On Aug 23, 2005, at 12:24 PM, Tony Finch wrote:
http://www.cus.cam.ac.uk/~fanf2/hermes/doc/antiforgery/draft-fanf-
dkim-rationale.txt
4.1. Hostname (RFC 2821 EHLO)
I agree HELO is currently is not properly configured in many cases,
and RFC 2821 allows this situation.
HELO verification can permit DoS protections for DKIM, where there
could be a case for HELO verification to become a recommended step
for DKIM. HELO verification may utilize the same name acceptance
criteria as that of DKIM. The benefits from adding this step would
be elimination of reliance upon IP address acceptance criteria, and
mitigation of DKIM revocation and domain-wide assertion efforts.
HELO verification would involve the same effort as needed to lookup
an SSP record, where even the SSP record could also be supplanted.

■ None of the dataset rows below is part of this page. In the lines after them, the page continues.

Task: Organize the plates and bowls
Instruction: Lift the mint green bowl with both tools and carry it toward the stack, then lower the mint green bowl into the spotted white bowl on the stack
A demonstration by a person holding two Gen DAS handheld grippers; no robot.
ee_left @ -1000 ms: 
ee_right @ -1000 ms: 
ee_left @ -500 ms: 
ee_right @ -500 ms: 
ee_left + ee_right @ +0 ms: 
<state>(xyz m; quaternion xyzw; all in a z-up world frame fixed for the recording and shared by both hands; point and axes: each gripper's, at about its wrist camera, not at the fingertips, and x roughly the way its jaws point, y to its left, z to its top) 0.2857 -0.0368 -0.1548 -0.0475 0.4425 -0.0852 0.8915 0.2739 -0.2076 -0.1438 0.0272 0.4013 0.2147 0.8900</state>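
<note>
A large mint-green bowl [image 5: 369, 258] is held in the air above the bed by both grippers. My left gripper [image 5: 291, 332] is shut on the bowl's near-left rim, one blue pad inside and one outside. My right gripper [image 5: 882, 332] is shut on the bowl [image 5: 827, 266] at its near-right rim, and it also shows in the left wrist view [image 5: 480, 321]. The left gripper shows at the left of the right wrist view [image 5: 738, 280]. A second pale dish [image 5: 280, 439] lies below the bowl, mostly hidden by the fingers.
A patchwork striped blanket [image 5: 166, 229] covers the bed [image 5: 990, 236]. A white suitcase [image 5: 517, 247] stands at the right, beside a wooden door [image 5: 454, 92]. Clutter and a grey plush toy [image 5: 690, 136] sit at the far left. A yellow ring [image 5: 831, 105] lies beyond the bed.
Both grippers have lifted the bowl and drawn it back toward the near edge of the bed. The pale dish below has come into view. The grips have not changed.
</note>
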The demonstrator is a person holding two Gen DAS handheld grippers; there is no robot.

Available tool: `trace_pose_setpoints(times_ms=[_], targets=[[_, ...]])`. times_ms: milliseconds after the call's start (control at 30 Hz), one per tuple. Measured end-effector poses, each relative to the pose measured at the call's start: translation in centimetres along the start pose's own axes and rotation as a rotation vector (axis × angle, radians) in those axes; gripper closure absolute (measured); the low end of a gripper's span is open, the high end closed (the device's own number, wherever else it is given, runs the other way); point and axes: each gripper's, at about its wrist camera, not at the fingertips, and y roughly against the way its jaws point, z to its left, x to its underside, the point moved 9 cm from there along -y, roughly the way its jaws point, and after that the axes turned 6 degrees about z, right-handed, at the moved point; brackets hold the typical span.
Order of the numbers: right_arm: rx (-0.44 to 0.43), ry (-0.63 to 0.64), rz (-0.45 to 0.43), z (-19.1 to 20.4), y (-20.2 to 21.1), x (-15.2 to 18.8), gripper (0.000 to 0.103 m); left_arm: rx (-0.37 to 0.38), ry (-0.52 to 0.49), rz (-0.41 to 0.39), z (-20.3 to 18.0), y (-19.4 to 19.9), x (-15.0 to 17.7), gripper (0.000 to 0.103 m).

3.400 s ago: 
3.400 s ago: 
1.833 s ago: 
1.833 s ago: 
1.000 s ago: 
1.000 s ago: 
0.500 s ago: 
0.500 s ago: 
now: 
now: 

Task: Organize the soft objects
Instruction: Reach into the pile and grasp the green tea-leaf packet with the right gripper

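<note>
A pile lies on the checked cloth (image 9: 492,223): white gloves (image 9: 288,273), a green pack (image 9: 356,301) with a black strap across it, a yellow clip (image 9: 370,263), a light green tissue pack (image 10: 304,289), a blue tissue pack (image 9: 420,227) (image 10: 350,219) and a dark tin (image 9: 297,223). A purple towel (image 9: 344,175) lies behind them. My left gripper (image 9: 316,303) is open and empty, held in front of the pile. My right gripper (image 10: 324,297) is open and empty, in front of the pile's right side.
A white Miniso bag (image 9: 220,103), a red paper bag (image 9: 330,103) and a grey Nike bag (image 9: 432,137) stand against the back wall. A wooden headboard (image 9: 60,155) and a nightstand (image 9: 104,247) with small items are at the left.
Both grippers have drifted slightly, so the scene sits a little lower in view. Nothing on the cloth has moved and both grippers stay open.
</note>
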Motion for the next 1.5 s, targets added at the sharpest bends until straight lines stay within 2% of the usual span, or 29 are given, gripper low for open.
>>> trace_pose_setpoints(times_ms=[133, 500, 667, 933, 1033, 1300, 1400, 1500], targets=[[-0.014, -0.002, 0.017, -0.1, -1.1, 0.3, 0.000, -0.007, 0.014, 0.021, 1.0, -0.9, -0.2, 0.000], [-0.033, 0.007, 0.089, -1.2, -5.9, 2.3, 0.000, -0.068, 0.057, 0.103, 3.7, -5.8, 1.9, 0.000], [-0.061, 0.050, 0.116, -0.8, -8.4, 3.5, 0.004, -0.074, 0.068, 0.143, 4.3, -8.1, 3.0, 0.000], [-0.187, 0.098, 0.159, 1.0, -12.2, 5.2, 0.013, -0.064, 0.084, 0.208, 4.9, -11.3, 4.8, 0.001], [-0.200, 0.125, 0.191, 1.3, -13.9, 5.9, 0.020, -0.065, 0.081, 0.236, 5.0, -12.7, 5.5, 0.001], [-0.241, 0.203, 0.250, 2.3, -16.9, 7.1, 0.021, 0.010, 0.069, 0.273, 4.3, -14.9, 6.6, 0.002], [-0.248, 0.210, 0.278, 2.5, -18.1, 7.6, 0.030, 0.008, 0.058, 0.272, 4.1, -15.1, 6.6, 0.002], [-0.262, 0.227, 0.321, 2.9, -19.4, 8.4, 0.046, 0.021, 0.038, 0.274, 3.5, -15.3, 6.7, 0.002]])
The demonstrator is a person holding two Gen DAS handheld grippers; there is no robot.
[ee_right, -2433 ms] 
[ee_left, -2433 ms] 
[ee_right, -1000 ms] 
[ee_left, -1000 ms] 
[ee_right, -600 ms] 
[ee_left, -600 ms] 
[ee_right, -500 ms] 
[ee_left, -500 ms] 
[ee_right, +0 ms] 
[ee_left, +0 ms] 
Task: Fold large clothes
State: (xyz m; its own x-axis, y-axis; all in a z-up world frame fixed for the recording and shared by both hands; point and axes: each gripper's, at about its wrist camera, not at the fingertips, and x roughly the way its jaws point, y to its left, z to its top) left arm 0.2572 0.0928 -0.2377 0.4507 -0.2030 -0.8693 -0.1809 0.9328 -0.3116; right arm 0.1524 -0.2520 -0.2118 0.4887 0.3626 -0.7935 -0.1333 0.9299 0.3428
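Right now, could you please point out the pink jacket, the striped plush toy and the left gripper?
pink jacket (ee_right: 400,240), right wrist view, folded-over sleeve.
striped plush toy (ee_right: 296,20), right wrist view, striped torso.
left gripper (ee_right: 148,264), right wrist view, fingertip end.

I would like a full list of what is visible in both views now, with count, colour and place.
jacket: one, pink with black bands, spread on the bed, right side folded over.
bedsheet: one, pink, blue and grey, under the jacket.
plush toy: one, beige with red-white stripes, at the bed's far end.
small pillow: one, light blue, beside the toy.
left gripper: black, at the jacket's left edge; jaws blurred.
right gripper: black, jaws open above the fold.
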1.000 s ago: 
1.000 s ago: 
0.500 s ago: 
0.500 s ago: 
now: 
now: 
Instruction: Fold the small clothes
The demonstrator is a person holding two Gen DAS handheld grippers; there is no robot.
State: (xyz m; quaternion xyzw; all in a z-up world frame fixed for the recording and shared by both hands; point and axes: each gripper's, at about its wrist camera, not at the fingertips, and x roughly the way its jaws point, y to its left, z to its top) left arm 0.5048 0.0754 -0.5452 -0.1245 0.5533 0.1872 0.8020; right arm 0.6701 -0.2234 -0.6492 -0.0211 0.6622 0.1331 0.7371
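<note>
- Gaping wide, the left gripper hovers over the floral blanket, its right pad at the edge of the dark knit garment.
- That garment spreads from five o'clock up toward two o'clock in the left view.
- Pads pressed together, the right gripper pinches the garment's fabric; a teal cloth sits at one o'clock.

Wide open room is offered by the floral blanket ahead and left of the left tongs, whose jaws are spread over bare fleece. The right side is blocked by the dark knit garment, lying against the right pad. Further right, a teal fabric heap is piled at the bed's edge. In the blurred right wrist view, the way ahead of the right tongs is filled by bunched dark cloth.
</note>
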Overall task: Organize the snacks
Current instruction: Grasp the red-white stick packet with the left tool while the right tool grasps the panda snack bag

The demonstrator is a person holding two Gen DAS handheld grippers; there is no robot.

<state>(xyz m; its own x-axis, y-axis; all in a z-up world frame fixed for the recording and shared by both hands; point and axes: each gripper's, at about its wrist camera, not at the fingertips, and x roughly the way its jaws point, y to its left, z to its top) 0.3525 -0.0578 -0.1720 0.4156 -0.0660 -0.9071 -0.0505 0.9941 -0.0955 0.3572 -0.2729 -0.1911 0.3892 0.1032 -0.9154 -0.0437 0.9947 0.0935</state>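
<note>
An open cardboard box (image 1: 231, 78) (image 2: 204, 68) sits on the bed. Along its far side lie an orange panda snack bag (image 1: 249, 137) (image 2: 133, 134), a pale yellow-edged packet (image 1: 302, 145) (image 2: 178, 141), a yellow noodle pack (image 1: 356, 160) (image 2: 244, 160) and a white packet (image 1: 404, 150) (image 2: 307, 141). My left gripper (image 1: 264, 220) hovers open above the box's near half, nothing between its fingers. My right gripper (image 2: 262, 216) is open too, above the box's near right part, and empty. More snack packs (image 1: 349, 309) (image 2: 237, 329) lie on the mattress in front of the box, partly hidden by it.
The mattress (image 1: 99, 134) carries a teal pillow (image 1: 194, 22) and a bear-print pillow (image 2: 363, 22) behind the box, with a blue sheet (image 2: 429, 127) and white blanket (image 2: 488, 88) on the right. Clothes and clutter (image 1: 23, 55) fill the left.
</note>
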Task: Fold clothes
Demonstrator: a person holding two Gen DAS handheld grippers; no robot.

It would also be helpful to include the concept of a non-mailbox-
address identity associated with the signing domain. This has been
called a revocation-identifier in the past. It may be described as a
type of domain-cookie, or opaque-identifier. It would permit a
revocation mechanism and enable opportunistic identifications that
could even detect cross-domain forgery without any mailbox-address
constraints being applied. There should be a caveat that when a key
is flagged as being delegated (currently not possible), then the
identifier would be derived from the key selector instead.